PDF(Pubmed)
Abstract:
The properties of small size, low noise, high performance and no wear-out have made the hemispherical resonator gyroscope a good choice for high-value space missions. To enhance the precision of the hemispherical resonator gyroscope for use in tasks with large angular velocities and angular accelerations, this paper investigates the standing wave precession of a non-ideal hemispherical resonator under nonlinear high-intensity dynamic conditions. Based on the thin shell theory of elasticity, a dynamic model of a hemispherical resonator is established by using Lagrange\'s second kind equation. Then, the dynamic model is equivalently transformed into a simple harmonic vibration model of a point mass in two-dimensional space, which is analyzed using a method of averaging that separates the slow variables from the fast variables.
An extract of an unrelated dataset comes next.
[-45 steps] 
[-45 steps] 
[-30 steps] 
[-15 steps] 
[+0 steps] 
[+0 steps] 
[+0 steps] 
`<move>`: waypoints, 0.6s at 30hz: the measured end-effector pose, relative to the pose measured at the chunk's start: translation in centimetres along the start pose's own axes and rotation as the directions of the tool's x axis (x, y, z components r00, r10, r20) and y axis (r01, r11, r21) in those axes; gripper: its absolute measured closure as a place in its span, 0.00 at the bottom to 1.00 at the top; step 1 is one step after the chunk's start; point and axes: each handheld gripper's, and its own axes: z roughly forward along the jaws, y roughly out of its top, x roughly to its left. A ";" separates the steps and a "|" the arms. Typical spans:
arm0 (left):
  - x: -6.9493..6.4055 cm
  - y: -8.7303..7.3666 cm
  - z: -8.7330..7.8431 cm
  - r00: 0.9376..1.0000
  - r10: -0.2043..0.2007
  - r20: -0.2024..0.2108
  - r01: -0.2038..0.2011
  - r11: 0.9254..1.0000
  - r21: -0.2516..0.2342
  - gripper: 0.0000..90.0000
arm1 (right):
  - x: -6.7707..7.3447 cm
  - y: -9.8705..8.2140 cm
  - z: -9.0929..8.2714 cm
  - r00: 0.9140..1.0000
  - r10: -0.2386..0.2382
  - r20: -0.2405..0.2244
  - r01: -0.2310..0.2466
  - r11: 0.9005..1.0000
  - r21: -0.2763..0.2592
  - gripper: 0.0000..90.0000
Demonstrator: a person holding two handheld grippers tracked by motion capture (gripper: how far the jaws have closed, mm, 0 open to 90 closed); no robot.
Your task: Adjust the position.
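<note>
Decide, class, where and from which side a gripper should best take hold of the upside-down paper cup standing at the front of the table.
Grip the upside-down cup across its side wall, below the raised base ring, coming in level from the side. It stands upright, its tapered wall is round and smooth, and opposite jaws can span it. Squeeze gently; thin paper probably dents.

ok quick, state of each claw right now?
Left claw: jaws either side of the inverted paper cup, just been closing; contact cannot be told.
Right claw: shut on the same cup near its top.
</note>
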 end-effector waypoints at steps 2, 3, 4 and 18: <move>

The results reveal that taking the nonlinear terms about the square of the angular velocity and the angular acceleration in the dynamic equation into account can weaken the influence of the 4th harmonic component of a mass defect on standing wave drift, and the extent of this weakening effect varies with the dimensions of the mass defects, which is very important for steering the development of the high-precision hemispherical resonator gyroscope.
摘要:
小尺寸的属性,低噪音,高性能和无磨损使半球形谐振陀螺仪成为高价值太空任务的好选择。为了提高半球形谐振陀螺仪在具有大角速度和角加速度的任务中使用的精度,本文研究了非线性高强度动态条件下非理想半球形谐振器的驻波进动。基于薄壳弹性理论,利用拉格朗日第二类方程建立了半球形谐振器的动力学模型。然后,将动力学模型等效转换为二维空间中的点质量的简谐振动模型,这是使用一种将慢速变量与快速变量分开的平均方法进行分析的。结果表明,考虑到动力学方程中关于角速度平方和角加速度的非线性项,可以减弱质量缺陷的4次谐波分量对驻波漂移的影响。这种弱化效应的程度随质量缺陷的大小而变化,这对于指导高精度半球形谐振陀螺的发展具有十分重要的意义。